Don't be afraid, it makes a HUGE difference. (only with 3,1 and AMD 7xxx card)
You missed the part of my post where I said that I returned the card because of this problem. It's pretty hard to test when I don't have the card anymore.

For what it's worth, I think the old CPU was also a contributing factor in the cases I was testing (minus the benchmark, which claims to be entirely GPU driven). One of my tests was with the Gamecube/Wii emulator Dolphin, both the Windows and Mac versions. In that case, the times it dropped below 60fps were identical to the old card and when I finally thought to check CPU use, 2 cores were maxed out.

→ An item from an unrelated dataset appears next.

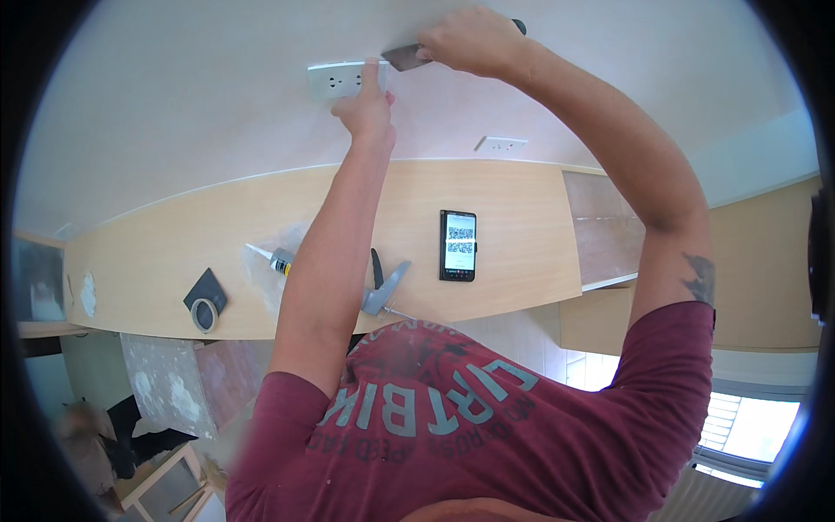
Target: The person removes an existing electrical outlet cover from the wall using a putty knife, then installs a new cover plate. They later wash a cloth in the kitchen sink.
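High on the pale wall sits a white double socket plate [323, 81]. My left hand [369, 109] grips its right end, one finger lying over the front and the thumb below. Just to the right, my right hand [474, 42] is closed around a putty knife [405, 57]. The knife's flat blade points left and its tip is close to the plate's upper right corner. Its dark handle end shows beyond my fist. Whether the blade touches the plate or only the wall, I cannot tell.
Below is a light wooden counter [513, 196] with a lit phone [459, 246], a sealant cartridge [280, 261], a grey caulking gun [387, 291] partly behind my arm, a roll of tape [204, 315] and a dark square sheet [209, 287]. A second socket plate [501, 144] is lower on the wall.
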Demonstrator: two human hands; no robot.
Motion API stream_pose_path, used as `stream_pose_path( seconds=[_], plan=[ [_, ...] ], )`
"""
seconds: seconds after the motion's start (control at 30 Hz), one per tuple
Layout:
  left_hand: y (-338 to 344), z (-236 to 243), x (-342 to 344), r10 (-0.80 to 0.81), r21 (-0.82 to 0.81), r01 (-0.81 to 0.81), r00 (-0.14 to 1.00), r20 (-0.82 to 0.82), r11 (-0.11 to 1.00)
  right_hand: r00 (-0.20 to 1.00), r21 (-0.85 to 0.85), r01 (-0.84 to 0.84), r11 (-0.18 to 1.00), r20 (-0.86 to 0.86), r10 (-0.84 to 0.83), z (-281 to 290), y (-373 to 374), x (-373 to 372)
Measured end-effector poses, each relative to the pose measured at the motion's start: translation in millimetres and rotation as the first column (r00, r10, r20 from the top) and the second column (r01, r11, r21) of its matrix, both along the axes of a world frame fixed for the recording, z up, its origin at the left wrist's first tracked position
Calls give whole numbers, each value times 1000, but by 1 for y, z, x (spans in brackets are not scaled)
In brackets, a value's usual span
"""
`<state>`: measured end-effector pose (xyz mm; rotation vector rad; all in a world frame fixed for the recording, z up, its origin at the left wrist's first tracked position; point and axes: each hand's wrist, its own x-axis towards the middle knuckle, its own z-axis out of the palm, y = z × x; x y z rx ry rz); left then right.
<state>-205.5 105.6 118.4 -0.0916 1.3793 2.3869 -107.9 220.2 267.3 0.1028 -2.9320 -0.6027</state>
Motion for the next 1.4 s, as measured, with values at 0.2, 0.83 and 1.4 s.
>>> stream_pose_path(
  seconds=[0.2, 0.83, 1.4],
  plan=[
    [-2, 4, 2, 18, -4, -18, 1000, -15, 1000, 998, -45, -21, 999, 50, 23, 14, 0, -10],
    [-4, -7, -2, -95, 57, 95, 995, -8, 994, 997, -23, -15, 1000, 69, 16, 5, 8, -1],
    [-24, -20, -12, -183, 155, 185, 983, -29, 970, 993, 30, -92, 995, 71, 90, -3, -10, -11]
  ],
)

Another test I ran was with a beta of a cross-platform game designed for the Oculus rift. (I don't have one, but it was one of my motivations for wanting a faster graphics card) The game was fullscreen only and usually fluctuated around 30fps on the 5770. On the 7950 with Windows I got around 35fps to 45fps. I left the CPU monitor running while the game was going and looked at the chart afterwards. It also appeared to be maxing out 2 cores most of the time.

Not exactly a scientific analysis, as I should've done all of the benchmarking under Windows, but my main motivation was to get 60fps in very specific cases and figured a card with 3x the benchmark scores of my old one would give the results I wanted. It didn't, which made me realize that my next step should probably be replacing the machine. I've had it for 6 and half years now, which is the longest I've used the same desktop so it definitely was a good choice.

The general point of my post was that from a gaming standpoint, I think the 3,1 is old enough that GPU is starting to not be the limiting factor of performance and a card from 2010 to 2012 is probably the best value for general use. Sorry for rambling on.